▶ [Problem]
Copy exactly the lines of the records below, and only those lines, beginning with the line that contains "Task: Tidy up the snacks" and ending with the line that contains "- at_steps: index".

——

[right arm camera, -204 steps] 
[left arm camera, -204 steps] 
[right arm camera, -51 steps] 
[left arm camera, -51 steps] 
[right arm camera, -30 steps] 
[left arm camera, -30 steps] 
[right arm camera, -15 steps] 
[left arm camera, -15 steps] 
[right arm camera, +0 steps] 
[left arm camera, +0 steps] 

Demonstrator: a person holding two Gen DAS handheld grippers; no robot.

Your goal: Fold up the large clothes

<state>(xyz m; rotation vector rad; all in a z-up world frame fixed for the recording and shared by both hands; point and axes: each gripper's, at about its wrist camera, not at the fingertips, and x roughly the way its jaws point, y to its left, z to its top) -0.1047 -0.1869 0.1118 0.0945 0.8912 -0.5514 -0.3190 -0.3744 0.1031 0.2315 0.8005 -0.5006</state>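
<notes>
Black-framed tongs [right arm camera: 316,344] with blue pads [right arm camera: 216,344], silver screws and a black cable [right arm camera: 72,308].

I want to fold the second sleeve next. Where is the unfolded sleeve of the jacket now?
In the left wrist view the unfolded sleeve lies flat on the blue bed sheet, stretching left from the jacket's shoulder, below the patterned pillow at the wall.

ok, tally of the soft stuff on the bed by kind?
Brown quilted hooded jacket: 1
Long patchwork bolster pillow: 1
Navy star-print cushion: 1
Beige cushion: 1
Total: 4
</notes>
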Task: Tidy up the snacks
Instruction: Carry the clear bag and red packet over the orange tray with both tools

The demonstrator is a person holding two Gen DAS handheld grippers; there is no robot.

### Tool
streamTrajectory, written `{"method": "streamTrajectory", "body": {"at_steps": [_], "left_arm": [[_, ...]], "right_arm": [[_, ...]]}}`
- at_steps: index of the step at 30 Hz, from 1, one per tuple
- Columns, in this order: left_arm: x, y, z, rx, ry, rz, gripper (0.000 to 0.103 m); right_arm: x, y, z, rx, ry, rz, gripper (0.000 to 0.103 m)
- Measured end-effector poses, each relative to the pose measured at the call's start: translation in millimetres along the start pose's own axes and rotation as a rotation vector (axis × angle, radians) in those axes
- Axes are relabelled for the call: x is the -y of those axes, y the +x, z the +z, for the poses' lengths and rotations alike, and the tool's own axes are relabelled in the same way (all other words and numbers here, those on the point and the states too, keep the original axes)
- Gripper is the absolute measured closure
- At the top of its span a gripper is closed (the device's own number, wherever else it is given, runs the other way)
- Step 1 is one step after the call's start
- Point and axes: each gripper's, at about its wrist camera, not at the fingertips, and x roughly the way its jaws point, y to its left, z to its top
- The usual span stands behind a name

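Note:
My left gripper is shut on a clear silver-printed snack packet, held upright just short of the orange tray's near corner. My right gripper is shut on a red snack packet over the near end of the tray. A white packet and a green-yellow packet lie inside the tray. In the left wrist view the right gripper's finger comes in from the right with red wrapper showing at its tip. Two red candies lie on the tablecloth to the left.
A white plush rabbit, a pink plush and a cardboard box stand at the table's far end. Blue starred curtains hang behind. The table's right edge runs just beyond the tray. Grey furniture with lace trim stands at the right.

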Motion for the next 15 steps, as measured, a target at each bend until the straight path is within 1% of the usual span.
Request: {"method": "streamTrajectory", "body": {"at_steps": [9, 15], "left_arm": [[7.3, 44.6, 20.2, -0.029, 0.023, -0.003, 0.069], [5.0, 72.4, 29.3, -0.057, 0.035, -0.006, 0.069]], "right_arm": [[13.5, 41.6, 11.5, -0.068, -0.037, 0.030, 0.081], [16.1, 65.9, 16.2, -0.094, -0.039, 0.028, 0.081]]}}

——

▶ [Answer to the exercise]
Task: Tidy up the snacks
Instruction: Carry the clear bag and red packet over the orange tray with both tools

The demonstrator is a person holding two Gen DAS handheld grippers; there is no robot.

### Tool
streamTrajectory, written `{"method": "streamTrajectory", "body": {"at_steps": [_], "left_arm": [[_, ...]], "right_arm": [[_, ...]]}}`
- at_steps: index of the step at 30 Hz, from 1, one per tuple

Now the output is complete.